### WHAT YOU HAVE TO DO
While you copy the lines below, skip the pictures and keep the rest exact.

### DATA RECORDS
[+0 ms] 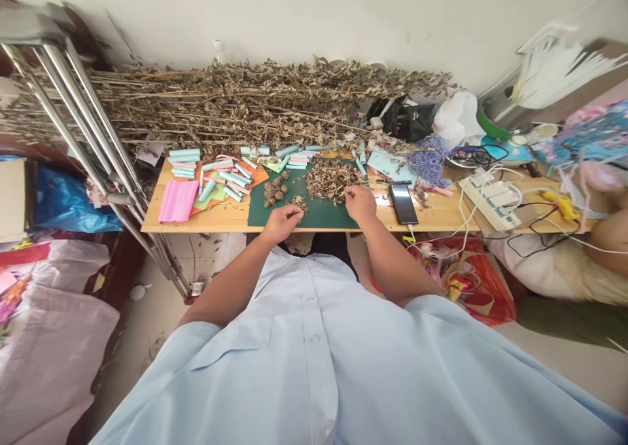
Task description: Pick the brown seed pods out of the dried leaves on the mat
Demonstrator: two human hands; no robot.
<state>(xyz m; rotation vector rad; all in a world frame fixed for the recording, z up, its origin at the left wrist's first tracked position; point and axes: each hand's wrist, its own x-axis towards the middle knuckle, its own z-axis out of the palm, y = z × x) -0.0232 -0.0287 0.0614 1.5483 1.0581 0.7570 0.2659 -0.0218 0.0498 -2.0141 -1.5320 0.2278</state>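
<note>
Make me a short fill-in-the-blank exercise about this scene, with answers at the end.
The mat is coloured ____.
The right hand is at the larger leaf pile; the left hand is beside the ____ one.
The brown balls sit to the ____ of both piles.
The shirt is light ____.
Missing words: green; smaller; left; blue.

The right hand touches dried leaves on the green mat, left hand over its near edge, 1 phone to its right.
</note>
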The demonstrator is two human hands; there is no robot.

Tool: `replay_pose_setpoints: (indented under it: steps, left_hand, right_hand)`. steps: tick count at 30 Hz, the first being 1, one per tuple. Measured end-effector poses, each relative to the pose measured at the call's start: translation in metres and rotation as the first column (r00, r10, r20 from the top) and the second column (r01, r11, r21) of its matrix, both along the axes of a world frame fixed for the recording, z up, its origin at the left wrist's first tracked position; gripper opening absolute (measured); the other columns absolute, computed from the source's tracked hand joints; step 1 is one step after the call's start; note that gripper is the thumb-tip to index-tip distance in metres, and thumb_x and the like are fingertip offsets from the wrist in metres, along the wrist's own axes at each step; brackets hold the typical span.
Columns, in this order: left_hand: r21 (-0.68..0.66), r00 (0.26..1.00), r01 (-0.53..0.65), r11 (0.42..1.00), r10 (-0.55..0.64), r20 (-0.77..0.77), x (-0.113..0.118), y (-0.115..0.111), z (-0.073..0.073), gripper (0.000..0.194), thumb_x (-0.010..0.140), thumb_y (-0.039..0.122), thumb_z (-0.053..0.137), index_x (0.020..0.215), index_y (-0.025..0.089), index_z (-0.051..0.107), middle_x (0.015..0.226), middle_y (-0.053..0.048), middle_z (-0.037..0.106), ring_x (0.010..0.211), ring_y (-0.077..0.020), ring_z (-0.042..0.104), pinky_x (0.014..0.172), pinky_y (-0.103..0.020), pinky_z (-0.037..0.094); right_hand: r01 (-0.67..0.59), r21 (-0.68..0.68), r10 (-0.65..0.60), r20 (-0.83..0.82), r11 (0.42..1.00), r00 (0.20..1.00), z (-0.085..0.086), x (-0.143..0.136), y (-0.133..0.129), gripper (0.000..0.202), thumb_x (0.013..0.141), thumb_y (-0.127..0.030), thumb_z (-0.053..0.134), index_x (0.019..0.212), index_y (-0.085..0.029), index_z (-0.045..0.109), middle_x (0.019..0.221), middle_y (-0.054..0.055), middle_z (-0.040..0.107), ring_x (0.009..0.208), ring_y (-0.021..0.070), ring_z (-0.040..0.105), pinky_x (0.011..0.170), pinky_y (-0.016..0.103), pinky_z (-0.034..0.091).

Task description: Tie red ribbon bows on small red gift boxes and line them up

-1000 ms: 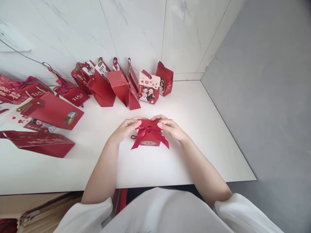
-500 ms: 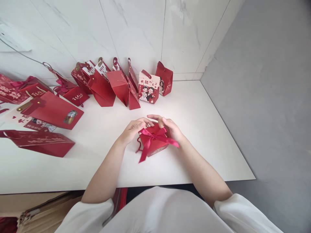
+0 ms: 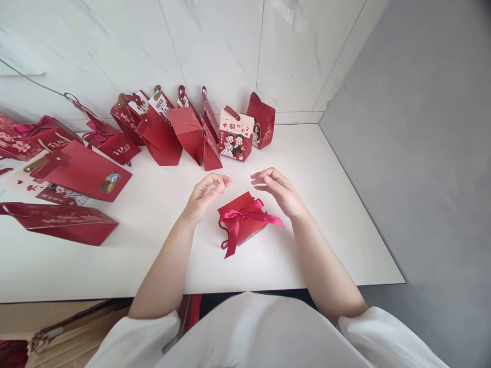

### RESULT
[+0 ms] 
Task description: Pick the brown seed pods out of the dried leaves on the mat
Demonstrator: two human hands; no robot.
<state>(xyz m; rotation vector rad; all in a world frame fixed for the recording, z up, its origin at the left wrist's first tracked position; point and axes: each hand's wrist, its own x-axis towards the middle knuckle, its own z-axis out of the palm, y = z × x) -0.0232 -0.0287 0.0614 1.5483 1.0581 0.7570 0.2659 -0.0218 0.0498 -2.0141 -1.5320 0.2278</state>
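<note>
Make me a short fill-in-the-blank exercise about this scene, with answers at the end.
The mat is coloured ____.
The right hand is at the larger leaf pile; the left hand is beside the ____ one.
The brown balls sit to the ____ of both piles.
The shirt is light ____.
Missing words: green; smaller; left; blue.

The right hand touches dried leaves on the green mat, left hand over its near edge, 1 phone to its right.
</note>
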The demonstrator is two human hands; there is no robot.

Tool: `replay_pose_setpoints: (indented under it: steps, left_hand, right_hand)`. steps: tick count at 30 Hz, the first being 1, one per tuple. Measured end-effector poses, each relative to the pose measured at the call's start: translation in metres and rotation as the first column (r00, r10, r20 from the top) and the second column (r01, r11, r21) of its matrix, both along the axes of a world frame fixed for the recording, z up, its origin at the left wrist's first tracked position; gripper opening absolute (measured); the other columns absolute, computed from the source's tracked hand joints; step 1 is one step after the call's start; note that gripper is the thumb-tip to index-tip distance in metres, and thumb_x and the like are fingertip offsets from the wrist in metres, along the wrist's own axes at each step; brackets hold the typical span.
Columns, in this order: left_hand: r21 (-0.68..0.66), r00 (0.26..1.00), r01 (-0.53..0.65), r11 (0.42..1.00), r10 (-0.55..0.64), r20 (-0.77..0.77), x (-0.113..0.118), y (-0.115..0.111), z (-0.073..0.073), gripper (0.000..0.194), thumb_x (-0.010..0.140), thumb_y (-0.039..0.122), thumb_z (-0.053..0.137), index_x (0.020..0.215), index_y (-0.025..0.089), index_z (-0.051..0.107), middle_x (0.015..0.226), middle_y (-0.053..0.048), middle_z (-0.037..0.106), ring_x (0.010..0.211), ring_y (-0.077..0.020), ring_z (-0.042..0.104), pinky_x (0.014..0.172), pinky_y (-0.103..0.020), pinky_z (-0.037..0.094); right_hand: r01 (-0.67..0.59), r21 (-0.68..0.68), r10 (-0.65..0.60), r20 (-0.83..0.82), r11 (0.42..1.00), r00 (0.20..1.00), z (-0.085..0.086), x (-0.143..0.136), y (-0.133..0.129), gripper (0.000..0.202), thumb_x (0.013..0.141), thumb_y (-0.127..0.030), thumb_z (-0.053..0.134), index_x (0.019..0.212), index_y (-0.085..0.029), index_z (-0.045..0.109), middle_x (0.019..0.221), middle_y (-0.054..0.055), middle_z (-0.040..0.107), ring_x (0.009..0.208), ring_y (-0.021..0.070), ring_z (-0.040..0.105), pinky_x (0.011..0.170), pinky_y (-0.016..0.103), pinky_z (-0.034..0.091).

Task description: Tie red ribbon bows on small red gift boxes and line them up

-1000 ms: 
-500 ms: 
+0 ms: 

The full answer has now been given.